Molecular Biology Terms Starting With I

In Vitro Transcription is a laboratory technique in which purified RNA polymerase synthesizes RNA from a DNA template outside living cells, producing defined RNA molecules for research and therapeutic use.

A DNA template carrying a bacteriophage promoter, most often the T7, T3, or SP6 sequence, is incubated with the matching phage RNA polymerase and all four ribonucleoside triphosphates to drive RNA synthesis. T7 RNA polymerase is particularly favored because it transcribes at roughly 200 nucleotides per second and can produce thousands of RNA copies from a single template molecule in a few hours. Modified nucleotides such as N1-methylpseudouridine can be incorporated during the reaction to reduce the innate immune response triggered by synthetic RNA, a modification central to the mRNA vaccines developed against SARS-CoV-2.

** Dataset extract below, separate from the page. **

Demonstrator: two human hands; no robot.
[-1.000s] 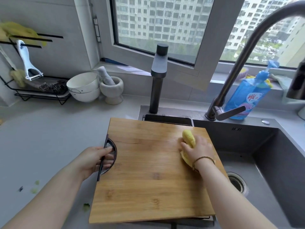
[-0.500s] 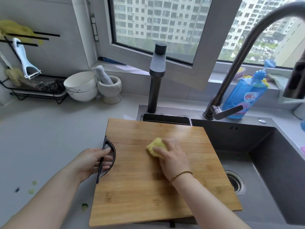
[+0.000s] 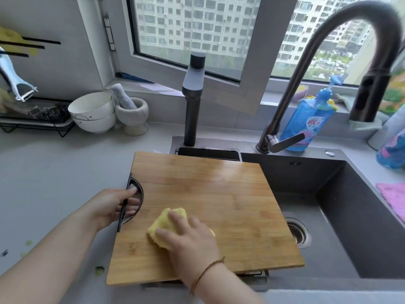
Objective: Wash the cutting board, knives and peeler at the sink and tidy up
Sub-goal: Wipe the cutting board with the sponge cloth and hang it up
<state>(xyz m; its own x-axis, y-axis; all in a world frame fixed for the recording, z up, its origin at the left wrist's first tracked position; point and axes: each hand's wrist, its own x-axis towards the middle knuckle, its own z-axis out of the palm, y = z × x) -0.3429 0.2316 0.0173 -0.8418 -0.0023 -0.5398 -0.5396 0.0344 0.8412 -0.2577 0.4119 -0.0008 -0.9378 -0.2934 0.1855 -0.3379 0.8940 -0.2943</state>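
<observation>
1. Sets the cutting board across the left part of the sink, with the left edge reaching over the bench. Probably lets runoff fall into the basin instead of onto the bench.
2. Steadies the board with the left grip, fingers curled through the half-round cutout and round the black handle at the left edge. Seems meant to stop the board sliding under the scrubbing.
3. Presses a yellow sponge onto the near-left area of the board with the right grip. Lays the fingers fairly flat on top, not closed round it, which suits pushing down and sweeping. Blurs here, so cannot tell the exact finger placement.
4. Reads as mid-scrub of the board. Shows a wet sheen toward the far side and no water running from the faucet, so rinsing looks not yet done.
5. Leaves the peeler hanging at the wall rack on the far left, well apart from the sink. Cannot tell whether washed. Shows no knives anywhere in view.
6. Keeps a blue bottle just behind the faucet base, within reach.
7. Shows stacked white bowls and a stone mortar at the back of the bench, and a pink cloth right of the sink.
8. Shows green scraps on the bench beside the left forearm, likely work for the tidying.
</observation>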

Each 30-microgram dose of the Pfizer-BioNTech vaccine contains mRNA produced entirely by T7-driven in vitro transcription, scaled to manufacture billions of doses by 2022. Researchers also use the technique to generate radiolabeled or fluorescent RNA probes, ribozymes, and guide RNAs for CRISPR experiments.

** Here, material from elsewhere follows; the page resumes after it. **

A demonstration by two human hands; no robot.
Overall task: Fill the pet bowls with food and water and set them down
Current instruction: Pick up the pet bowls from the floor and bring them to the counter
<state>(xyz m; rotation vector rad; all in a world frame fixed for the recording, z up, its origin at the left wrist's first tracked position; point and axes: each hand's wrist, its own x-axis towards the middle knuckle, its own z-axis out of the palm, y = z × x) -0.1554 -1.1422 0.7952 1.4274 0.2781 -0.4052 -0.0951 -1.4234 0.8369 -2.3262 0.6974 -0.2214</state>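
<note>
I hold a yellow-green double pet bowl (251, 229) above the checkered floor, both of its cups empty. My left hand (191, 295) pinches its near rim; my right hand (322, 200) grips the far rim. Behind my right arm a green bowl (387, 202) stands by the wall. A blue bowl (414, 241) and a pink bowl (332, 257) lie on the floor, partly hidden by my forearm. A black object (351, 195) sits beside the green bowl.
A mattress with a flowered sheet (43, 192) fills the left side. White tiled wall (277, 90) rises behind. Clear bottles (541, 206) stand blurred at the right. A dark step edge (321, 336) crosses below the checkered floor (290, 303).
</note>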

Initiation Complex is a multi-protein assembly that forms at a promoter or ribosome to begin transcription or translation, positioning the polymerase or ribosome on the template in the correct orientation to start synthesis.

For RNA polymerase II transcription in eukaryotes, assembly begins when TFIID binds the TATA box roughly 25 to 30 base pairs upstream of the transcription start site, followed by sequential recruitment of TFIIA, TFIIB, the polymerase itself, TFIIF, TFIIE, and TFIIH to complete the pre-initiation complex. TFIIH then uses its helicase subunits XPB and XPD to unwind approximately 11 to 15 base pairs of DNA around the start site, creating the transcription bubble needed for the polymerase to begin synthesis. Formation of this assembly is the primary rate-limiting step in gene expression and the main target of transcriptional activators and repressors.

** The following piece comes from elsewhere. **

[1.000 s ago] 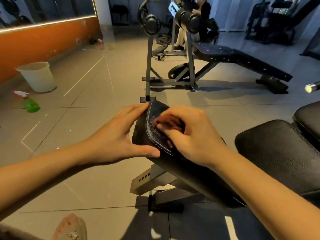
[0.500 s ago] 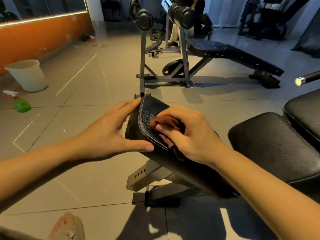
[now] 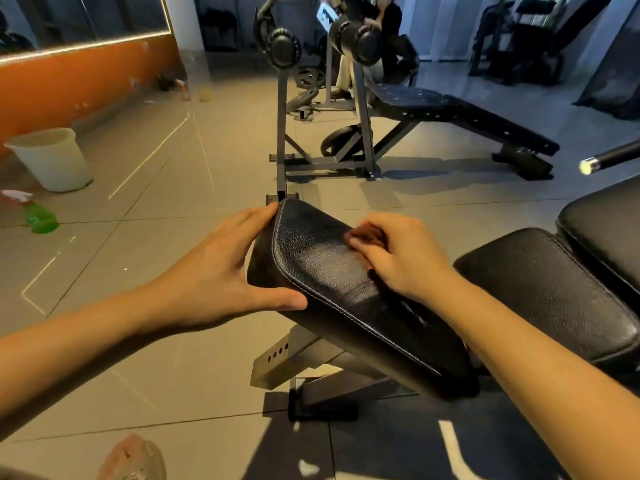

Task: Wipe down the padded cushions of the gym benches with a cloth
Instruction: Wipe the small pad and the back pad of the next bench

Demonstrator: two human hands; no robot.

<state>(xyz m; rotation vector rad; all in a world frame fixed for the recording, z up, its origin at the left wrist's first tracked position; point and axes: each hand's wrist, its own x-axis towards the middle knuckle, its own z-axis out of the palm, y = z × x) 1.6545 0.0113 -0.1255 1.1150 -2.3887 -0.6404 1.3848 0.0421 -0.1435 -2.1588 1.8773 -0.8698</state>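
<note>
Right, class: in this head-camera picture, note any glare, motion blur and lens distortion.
Head view: glare on the cushion beside the right hand; that hand and the cloth under it are motion-smeared, the left hand sharper; wide-angle bending curves the floor lines; the light strip at upper left is blown out.

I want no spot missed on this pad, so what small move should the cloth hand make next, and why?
Probably sweep the right hand with its bunched cloth leftward across the cushion toward the stitched end. The left hand presses against that end, and the face between the two hands lies bare.
</note>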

On the translation side, the eukaryotic 43S pre-initiation complex carries the small ribosomal subunit, Met-tRNA, and initiation factors eIF1, eIF1A, eIF2, and eIF3 before it loads onto the 5-prime cap of an mRNA. Structural studies using cryo-electron microscopy have resolved both complexes at near-atomic resolution, revealing how activator proteins contact TFIID subunits to stimulate assembly rates by up to 100-fold.

Insertion Sequence is a small mobile DNA element found in bacteria that encodes only the transposase enzyme needed to catalyze its own movement between sites in chromosomal or plasmid DNA.

These elements range from 800 to 2,500 base pairs in length and are flanked by short inverted terminal repeats that transposase recognizes to execute the cut-and-paste or replicative transposition reaction. When an insertion sequence lands within or near a promoter, it can reduce gene expression by 5- to 50-fold through transcriptional interference or premature termination. The IS10 element, one of the best-characterized members of the IS4 family, carries 22-base-pair inverted repeats and generates clinically significant antibiotic resistance phenotypes when it inserts near resistance genes in Salmonella enterica and Pseudomonas aeruginosa.

Multiple copies of the same element within 5 to 50 kilobases can align and drive chromosomal deletions or inversions through homologous recombination between the repeated sequences. The laboratory strain Escherichia coli K-12 carries roughly 5 to 8 copies of elements such as IS2, IS3, and IS5, which together account for approximately 0.3 to 0.4 percent of its total chromosome.